──────── DATA BELOW ────────

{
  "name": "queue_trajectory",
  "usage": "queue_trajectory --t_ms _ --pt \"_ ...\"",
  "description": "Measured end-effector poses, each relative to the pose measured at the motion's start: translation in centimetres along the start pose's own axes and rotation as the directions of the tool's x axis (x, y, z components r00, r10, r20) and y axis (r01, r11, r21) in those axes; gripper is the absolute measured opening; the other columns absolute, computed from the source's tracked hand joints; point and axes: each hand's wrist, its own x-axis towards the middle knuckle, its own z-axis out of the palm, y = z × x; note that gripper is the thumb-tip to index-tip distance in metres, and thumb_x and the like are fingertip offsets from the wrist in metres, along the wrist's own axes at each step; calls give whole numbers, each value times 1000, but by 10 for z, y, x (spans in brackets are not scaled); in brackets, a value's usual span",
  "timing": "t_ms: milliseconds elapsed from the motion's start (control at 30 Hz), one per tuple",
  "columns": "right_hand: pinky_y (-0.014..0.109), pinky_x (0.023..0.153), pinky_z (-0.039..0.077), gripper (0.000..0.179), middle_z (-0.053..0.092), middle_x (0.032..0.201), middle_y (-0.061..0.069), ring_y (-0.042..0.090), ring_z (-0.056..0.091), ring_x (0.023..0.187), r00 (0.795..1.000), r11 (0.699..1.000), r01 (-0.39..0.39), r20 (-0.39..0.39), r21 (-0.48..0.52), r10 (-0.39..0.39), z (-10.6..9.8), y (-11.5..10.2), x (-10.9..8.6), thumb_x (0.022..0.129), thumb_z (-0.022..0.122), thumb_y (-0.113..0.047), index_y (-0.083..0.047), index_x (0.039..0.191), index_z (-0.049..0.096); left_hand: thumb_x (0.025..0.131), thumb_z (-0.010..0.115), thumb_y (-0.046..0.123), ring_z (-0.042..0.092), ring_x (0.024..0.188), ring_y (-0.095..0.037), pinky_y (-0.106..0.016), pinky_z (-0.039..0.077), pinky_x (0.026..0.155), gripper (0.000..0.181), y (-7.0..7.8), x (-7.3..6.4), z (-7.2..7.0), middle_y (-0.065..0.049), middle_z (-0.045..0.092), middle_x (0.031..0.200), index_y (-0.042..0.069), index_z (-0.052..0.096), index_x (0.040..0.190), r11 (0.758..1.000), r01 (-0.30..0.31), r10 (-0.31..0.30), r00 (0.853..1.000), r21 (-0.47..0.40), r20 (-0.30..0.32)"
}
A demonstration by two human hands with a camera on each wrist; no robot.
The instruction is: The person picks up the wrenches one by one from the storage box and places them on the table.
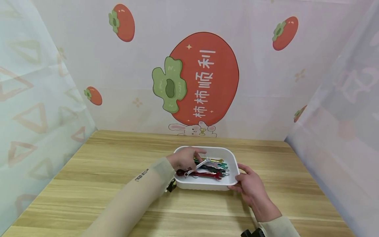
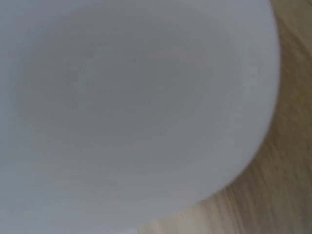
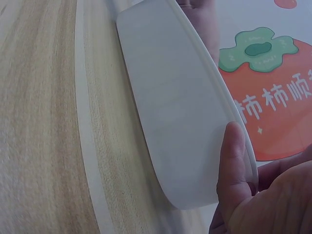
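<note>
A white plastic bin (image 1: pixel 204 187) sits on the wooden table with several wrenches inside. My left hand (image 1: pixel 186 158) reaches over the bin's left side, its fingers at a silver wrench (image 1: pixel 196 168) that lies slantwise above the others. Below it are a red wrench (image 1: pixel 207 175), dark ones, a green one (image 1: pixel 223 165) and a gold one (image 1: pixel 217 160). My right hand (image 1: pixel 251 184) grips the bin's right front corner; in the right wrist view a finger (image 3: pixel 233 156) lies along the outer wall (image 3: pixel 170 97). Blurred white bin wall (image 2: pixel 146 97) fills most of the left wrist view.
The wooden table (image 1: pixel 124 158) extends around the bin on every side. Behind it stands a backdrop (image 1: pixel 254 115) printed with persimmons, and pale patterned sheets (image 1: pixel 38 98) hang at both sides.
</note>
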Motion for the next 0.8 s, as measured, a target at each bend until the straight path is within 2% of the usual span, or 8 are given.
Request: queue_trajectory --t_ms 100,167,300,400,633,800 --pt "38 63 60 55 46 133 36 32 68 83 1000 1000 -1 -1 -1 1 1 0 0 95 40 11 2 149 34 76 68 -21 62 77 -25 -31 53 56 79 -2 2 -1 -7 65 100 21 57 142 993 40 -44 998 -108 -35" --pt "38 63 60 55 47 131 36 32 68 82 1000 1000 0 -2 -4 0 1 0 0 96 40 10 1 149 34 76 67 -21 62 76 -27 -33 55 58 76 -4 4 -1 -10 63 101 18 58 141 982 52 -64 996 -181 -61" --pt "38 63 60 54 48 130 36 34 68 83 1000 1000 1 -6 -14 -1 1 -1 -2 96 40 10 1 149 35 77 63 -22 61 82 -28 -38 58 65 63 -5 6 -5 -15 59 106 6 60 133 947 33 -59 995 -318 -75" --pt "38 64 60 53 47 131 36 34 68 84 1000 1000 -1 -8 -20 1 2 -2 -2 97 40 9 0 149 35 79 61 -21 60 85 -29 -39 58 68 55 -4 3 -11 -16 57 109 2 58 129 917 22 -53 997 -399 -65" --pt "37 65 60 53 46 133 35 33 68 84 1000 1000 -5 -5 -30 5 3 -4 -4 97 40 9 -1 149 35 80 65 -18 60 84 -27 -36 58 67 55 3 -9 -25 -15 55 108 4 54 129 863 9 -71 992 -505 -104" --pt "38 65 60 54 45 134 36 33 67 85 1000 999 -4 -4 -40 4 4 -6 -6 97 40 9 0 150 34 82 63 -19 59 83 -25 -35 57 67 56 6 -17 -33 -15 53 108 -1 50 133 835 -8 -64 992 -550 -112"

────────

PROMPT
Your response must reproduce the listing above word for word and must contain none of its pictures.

SOLVED EXERCISE
{
  "name": "queue_trajectory",
  "usage": "queue_trajectory --t_ms _ --pt \"_ ...\"",
  "description": "Measured end-effector poses, each relative to the pose measured at the motion's start: translation in centimetres along the start pose's own axes and rotation as the directions of the tool's x axis (x, y, z components r00, r10, r20) and y axis (r01, r11, r21) in those axes; gripper is the absolute measured opening; the other columns absolute, computed from the source's tracked hand joints; point and axes: each hand's wrist, its own x-axis towards the middle knuckle, its own z-axis out of the palm, y = z × x; note that gripper is the thumb-tip to index-tip distance in metres, and thumb_x and the like are fingertip offsets from the wrist in metres, along the wrist's own axes at each step; calls give whole numbers, each value times 1000, but by 10 for z, y, x (spans in brackets are not scaled); in brackets, a value's usual span",
  "timing": "t_ms: milliseconds elapsed from the motion's start (control at 30 Hz), one per tuple",
  "columns": "right_hand: pinky_y (-0.014..0.109), pinky_x (0.023..0.153), pinky_z (-0.039..0.077), gripper (0.000..0.179), middle_z (-0.053..0.092), middle_x (0.032..0.201), middle_y (-0.061..0.069), ring_y (-0.042..0.090), ring_z (-0.056..0.091), ring_x (0.023..0.187), r00 (0.795..1.000), r11 (0.699..1.000), r01 (-0.39..0.39), r20 (-0.39..0.39), r21 (-0.48..0.52), r10 (-0.39..0.39), z (-10.6..9.8), y (-11.5..10.2), x (-10.9..8.6), thumb_x (0.022..0.129), thumb_z (-0.022..0.122), thumb_y (-0.113..0.047), index_y (-0.083..0.047), index_x (0.039..0.191), index_z (-0.049..0.096); left_hand: thumb_x (0.025..0.131), thumb_z (-0.010..0.115), thumb_y (-0.046..0.123), ring_z (-0.042..0.092), ring_x (0.024..0.188), ring_y (-0.095..0.037), pinky_y (-0.106..0.016), pinky_z (-0.039..0.077), pinky_x (0.026..0.155), gripper (0.000..0.181), y (-7.0..7.8), x (-7.3..6.4), z (-7.2..7.0), middle_y (-0.065..0.049), middle_z (-0.045..0.092), middle_x (0.031..0.200), index_y (-0.042..0.069), index_z (-0.052..0.096), index_x (0.040..0.190), r11 (0.758..1.000), r01 (-0.30..0.31), r10 (-0.31..0.30), r00 (0.853..1.000), r21 (-0.47..0.40), r20 (-0.30..0.32)"
}
A demonstration by two human hands with a camera on each wrist; no robot.
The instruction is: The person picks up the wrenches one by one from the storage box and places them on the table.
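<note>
A white plastic bin (image 1: pixel 204 187) sits on the wooden table with several wrenches inside. My left hand (image 1: pixel 186 158) reaches over the bin's left side, its fingers at a silver wrench (image 1: pixel 196 168) that lies slantwise above the others. Below it are a red wrench (image 1: pixel 207 175), dark ones, a green one (image 1: pixel 223 165) and a gold one (image 1: pixel 217 160). My right hand (image 1: pixel 251 184) grips the bin's right front corner; in the right wrist view a finger (image 3: pixel 233 156) lies along the outer wall (image 3: pixel 170 97). Blurred white bin wall (image 2: pixel 146 97) fills most of the left wrist view.
The wooden table (image 1: pixel 124 158) extends around the bin on every side. Behind it stands a backdrop (image 1: pixel 254 115) printed with persimmons, and pale patterned sheets (image 1: pixel 38 98) hang at both sides.
</note>
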Motion for the next 0.8 s, as measured, a target at each bend until the straight path is within 2% of the usual span, or 8 are given.
Request: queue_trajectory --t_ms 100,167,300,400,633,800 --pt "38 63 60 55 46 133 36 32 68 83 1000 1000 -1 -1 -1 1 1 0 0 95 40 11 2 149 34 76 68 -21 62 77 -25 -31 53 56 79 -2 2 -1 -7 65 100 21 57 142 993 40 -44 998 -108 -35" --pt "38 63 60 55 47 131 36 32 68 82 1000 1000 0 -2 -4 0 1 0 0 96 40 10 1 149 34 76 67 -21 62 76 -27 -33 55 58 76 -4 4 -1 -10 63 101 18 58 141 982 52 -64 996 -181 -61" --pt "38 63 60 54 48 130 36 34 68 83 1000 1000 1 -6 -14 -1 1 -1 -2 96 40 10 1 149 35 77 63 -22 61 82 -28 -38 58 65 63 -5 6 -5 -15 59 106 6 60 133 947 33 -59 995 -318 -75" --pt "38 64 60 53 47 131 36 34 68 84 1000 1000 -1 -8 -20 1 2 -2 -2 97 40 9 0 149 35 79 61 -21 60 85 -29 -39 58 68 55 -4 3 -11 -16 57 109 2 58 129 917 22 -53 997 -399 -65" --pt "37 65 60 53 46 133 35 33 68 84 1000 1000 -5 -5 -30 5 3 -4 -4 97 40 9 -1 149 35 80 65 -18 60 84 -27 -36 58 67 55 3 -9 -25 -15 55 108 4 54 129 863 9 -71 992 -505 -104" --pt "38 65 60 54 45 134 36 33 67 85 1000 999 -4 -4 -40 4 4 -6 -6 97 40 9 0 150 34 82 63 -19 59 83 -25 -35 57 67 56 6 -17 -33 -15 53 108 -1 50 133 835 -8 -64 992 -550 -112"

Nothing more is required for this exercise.